Catherine Sandoval and Patrick Lanthier

This chapter analyzes the link between the digital divide, infrastructure regulation, and disaster planning and relief through a case study of the flood in San Jose, California…

Abstract

This chapter analyzes the link between the digital divide, infrastructure regulation, and disaster planning and relief through a case study of the flood in San Jose, California triggered by the Anderson dam’s overtopping in February 2017 and an examination of communication failures during the 2018 wildfire in Paradise, California. This chapter theorizes that regulatory decisions construct social and disaster vulnerability.
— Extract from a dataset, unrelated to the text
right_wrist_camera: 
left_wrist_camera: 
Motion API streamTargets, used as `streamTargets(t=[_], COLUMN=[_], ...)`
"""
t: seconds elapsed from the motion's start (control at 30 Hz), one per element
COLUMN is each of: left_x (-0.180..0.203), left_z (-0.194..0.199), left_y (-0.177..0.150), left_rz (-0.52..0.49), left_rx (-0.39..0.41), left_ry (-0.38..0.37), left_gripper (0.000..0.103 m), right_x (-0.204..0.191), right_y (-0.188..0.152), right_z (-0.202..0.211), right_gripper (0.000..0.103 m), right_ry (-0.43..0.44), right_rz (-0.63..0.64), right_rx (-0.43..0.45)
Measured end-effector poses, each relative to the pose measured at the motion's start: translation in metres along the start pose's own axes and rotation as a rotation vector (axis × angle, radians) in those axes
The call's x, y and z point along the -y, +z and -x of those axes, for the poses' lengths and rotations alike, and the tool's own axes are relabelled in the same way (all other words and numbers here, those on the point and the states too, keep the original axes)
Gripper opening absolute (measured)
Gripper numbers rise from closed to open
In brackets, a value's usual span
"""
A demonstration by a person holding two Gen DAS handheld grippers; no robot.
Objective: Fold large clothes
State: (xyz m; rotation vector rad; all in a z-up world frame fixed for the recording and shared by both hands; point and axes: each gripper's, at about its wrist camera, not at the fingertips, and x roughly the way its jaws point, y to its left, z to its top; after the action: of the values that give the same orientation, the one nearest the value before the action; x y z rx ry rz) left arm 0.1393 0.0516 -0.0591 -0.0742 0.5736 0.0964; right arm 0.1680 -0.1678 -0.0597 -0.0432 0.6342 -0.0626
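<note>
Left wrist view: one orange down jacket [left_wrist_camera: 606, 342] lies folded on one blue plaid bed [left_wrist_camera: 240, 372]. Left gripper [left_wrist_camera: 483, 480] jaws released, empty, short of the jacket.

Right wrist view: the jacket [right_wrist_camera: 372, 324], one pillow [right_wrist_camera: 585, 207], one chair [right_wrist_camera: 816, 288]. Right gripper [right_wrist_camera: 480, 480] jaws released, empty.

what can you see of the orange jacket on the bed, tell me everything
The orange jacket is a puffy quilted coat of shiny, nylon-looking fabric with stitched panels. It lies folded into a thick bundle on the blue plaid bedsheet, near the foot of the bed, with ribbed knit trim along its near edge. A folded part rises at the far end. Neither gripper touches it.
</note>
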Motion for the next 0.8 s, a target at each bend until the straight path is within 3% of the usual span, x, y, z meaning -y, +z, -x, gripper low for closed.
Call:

Rooted in the Whole Community approach to disaster planning and relief espoused by the United Nations and the Federal Emergency Management Agency, this chapter calls for leadership to end the digital divide. It highlights the imperative of understanding community information needs and argues for linking strategies to close the digital divide with infrastructure and emergency planning. As the Internet’s integration into society increases, the digital divide diminishes access to societal resources including disaster aid, and exacerbates wildfire, flood, pandemic, and other risks. To mitigate climate change, climate-induced disaster, protect access to social services and the economy, and safeguard democracy, it argues for digital inclusion strategies as a centerpiece of community-centered infrastructure regulation and disaster relief.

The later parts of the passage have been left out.